Propenko se acercó a la venta y miró abajo hacia la avenida Octubre. Un autobús emergió de la niebla, se detuvo justo debajo de él y dejó salir a un pasajero que cruzó la calle y desapareció en un patio enfrente. Pensó en Maxim Semyonich sentado demacrado y sin afeitar en la mesa de cocina de Raisa, y en Volodya Tolkachev inclinado sobre sus herramientas y resortes en el negocio polvoriento y ruidoso en la calle Makeyevka. A esos hombres se les olía el miedo. Tan sólo ver sus caras bastaba para que uno comprendiera que el mundo sereno común era una ilusión, que yacía como una mortaja sobre algo absolutamente desprovisto de piedad, un pozo negro.
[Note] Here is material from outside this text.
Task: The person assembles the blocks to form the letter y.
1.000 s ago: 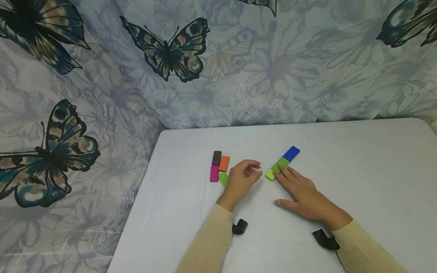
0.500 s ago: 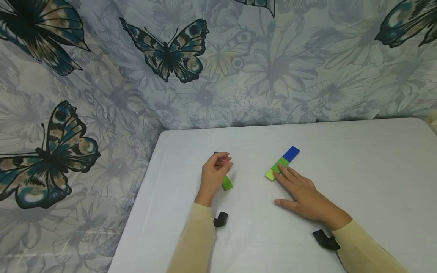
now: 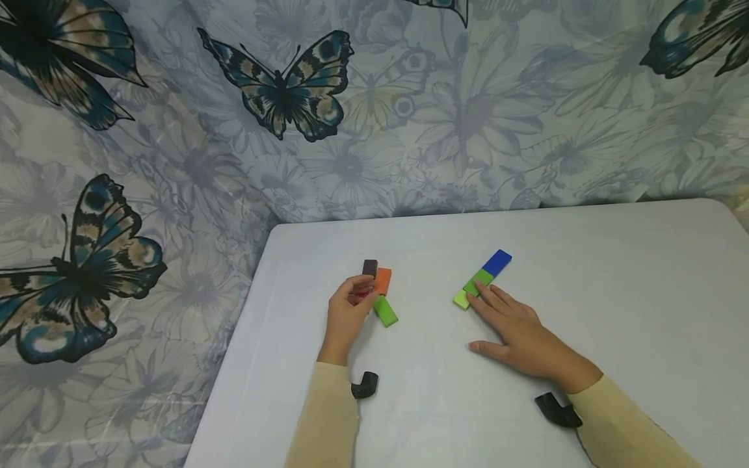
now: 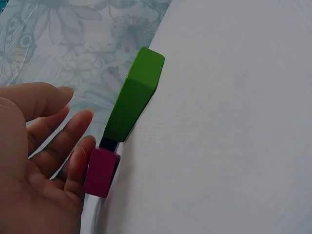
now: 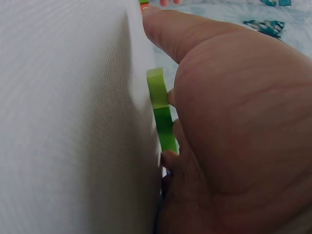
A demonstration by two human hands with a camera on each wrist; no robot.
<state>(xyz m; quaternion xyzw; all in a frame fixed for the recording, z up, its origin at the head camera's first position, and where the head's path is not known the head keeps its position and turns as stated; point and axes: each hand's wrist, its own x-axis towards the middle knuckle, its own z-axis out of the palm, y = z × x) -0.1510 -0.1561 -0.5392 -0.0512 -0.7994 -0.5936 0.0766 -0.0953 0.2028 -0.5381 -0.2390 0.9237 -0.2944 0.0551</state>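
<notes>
My left hand hovers at the left group of blocks, fingers loosely bent. In the left wrist view its thumb and fingers stand apart, with fingers right beside a magenta block. From the head view that hand hides most of the magenta block. Around it lie a dark block, an orange block and a slanted green block. My right hand lies with extended fingers against a diagonal row: a lime block, a green block and a blue block.
All the blocks lie on a white table. Behind its far edge hangs a butterfly-patterned cloth, which also covers the left side. A black wrist mount is by the left sleeve, another black mount by the right.
My left hand has moved left from between the two groups, first over the left blocks, then to the magenta one, uncovering the orange and green blocks. The right hand stays in place.
</notes>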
Todo dolor. Y terror.

Se sintió insoportablemente solo en el cuarto de estar oscuro. No podía imaginar tener que enfrentar lo que el padre de Raisa había enfrentado, una sala para interrogatorios manchada de sangre, golpes, brazos rotos, años sin la familia. No podía permitirse pensar en Lydia enfrentándolo.

La puerta se abrió. Raisa entró con una bolsa que llevaba huevos blancos y una botella de leche. Tenía la cara pálida y adusta.

– ¿Estuviste viéndolo, Sergei? -fue la primera cosa que dijo.